Assignment:
Copy out each line of the data that holds the string "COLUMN".

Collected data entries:
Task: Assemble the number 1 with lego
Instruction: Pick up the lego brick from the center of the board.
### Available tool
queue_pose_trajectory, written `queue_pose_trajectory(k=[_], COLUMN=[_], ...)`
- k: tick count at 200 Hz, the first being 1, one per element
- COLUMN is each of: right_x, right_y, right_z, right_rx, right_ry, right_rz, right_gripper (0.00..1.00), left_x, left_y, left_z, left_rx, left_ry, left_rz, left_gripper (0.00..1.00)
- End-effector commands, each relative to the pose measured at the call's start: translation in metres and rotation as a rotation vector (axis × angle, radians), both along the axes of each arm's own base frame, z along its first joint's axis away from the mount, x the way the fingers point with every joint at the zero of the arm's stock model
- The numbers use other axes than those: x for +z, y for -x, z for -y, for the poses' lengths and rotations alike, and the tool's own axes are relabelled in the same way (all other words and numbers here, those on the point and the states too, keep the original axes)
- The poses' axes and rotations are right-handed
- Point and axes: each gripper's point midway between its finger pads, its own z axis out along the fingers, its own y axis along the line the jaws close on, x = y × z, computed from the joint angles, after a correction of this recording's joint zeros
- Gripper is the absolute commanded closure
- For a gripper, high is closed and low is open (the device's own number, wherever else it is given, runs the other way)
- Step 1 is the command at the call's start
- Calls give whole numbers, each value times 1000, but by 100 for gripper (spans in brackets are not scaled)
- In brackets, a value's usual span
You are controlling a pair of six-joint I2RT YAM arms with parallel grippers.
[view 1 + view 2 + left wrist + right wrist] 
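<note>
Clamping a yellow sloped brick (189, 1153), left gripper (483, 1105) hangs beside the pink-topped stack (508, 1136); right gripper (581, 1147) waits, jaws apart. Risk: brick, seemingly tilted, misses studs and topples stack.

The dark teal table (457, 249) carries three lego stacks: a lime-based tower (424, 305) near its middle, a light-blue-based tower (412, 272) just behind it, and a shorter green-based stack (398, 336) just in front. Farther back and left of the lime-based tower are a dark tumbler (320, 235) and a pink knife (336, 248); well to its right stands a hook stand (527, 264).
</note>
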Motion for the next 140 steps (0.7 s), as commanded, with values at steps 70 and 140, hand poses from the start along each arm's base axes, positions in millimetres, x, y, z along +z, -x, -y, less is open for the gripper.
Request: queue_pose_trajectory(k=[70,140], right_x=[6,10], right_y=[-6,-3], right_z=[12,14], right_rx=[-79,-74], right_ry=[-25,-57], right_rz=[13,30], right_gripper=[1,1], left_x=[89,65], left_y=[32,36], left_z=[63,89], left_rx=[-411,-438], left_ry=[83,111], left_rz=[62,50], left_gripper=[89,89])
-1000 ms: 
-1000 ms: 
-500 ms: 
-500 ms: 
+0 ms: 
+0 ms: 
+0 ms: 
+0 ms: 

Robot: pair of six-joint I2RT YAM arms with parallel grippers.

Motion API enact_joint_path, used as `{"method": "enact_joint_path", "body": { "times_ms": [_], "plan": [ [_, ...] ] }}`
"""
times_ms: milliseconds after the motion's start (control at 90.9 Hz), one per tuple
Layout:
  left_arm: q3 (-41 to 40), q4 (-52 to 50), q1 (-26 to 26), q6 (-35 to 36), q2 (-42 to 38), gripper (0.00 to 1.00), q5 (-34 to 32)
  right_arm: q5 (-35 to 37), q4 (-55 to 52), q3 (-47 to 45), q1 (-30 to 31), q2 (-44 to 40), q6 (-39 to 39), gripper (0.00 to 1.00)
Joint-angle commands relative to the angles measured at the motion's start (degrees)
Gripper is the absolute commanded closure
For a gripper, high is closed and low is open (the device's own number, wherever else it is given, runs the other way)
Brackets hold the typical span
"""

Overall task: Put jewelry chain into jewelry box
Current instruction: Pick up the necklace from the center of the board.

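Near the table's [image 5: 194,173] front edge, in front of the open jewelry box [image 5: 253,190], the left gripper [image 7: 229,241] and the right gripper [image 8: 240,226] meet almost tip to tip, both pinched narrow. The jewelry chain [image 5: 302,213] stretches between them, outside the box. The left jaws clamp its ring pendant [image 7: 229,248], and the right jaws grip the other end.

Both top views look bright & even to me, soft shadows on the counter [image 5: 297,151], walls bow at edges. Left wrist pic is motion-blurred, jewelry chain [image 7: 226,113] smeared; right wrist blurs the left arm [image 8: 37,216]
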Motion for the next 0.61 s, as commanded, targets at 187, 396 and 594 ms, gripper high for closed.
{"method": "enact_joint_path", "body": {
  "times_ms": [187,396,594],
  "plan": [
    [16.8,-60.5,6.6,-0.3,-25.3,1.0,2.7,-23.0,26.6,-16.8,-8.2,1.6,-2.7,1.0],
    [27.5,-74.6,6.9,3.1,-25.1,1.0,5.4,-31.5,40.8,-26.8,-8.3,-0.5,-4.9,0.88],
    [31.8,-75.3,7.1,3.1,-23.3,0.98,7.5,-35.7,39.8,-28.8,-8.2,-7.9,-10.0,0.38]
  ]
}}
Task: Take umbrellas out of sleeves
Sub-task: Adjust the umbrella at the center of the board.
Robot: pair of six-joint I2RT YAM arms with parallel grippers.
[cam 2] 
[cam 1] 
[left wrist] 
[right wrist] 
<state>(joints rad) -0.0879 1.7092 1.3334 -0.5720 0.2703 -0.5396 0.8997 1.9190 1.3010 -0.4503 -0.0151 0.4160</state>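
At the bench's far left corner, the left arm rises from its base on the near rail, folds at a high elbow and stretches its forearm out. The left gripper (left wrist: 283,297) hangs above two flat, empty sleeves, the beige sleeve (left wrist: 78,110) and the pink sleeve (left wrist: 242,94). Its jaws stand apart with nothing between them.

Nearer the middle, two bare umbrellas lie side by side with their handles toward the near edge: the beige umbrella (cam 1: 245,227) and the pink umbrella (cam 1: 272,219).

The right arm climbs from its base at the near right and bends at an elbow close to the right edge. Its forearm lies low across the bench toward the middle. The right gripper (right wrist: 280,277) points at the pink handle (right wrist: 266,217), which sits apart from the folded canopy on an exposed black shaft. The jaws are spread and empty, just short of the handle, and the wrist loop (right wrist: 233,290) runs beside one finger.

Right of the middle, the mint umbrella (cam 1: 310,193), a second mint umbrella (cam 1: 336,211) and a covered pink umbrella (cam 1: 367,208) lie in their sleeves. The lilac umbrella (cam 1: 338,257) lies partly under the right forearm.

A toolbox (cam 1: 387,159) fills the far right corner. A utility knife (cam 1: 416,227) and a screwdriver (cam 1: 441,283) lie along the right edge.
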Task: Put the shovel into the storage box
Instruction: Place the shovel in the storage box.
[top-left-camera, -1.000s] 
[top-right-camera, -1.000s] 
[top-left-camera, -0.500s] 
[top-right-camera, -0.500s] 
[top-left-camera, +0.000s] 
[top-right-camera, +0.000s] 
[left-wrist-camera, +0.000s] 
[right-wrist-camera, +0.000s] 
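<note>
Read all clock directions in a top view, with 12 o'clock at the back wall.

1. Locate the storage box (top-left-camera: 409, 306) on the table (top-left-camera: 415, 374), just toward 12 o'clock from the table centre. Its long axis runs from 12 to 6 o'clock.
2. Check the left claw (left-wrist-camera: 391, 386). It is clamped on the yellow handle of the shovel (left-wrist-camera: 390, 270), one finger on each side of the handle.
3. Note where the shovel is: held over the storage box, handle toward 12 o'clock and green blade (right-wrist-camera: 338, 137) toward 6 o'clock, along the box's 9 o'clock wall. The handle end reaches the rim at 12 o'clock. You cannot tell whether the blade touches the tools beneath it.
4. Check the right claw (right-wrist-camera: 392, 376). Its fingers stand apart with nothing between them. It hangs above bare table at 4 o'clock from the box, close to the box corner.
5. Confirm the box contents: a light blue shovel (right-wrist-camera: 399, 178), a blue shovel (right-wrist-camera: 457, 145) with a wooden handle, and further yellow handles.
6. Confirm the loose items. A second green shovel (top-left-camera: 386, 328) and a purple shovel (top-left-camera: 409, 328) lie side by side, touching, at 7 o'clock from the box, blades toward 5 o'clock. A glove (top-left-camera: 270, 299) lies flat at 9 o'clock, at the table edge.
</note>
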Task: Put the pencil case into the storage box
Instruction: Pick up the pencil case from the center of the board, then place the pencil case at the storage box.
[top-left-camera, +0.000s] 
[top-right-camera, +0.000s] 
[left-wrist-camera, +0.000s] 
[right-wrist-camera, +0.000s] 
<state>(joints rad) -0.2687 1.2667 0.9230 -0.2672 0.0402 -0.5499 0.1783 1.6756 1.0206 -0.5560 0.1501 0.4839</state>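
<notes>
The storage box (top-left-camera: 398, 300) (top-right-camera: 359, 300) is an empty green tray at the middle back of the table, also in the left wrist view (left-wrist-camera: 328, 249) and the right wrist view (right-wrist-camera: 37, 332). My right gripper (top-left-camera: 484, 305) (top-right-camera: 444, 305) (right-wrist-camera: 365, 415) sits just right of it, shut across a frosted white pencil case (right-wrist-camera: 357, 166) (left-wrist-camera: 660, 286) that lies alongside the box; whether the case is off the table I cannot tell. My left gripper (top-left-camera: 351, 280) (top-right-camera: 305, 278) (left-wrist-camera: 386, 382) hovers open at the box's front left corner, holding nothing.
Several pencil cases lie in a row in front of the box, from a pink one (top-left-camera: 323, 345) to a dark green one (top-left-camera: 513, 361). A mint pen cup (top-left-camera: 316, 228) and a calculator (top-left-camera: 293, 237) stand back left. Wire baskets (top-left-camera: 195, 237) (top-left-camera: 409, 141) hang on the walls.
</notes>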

Response area:
queue_pose_trajectory, written `queue_pose_trajectory(k=[_], COLUMN=[_], ...)`
- COLUMN is each of: right_x, right_y, right_z, right_rx, right_ry, right_rz, right_gripper (0.00..1.00), left_x, left_y, left_z, left_rx, left_ry, left_rz, left_gripper (0.00..1.00)

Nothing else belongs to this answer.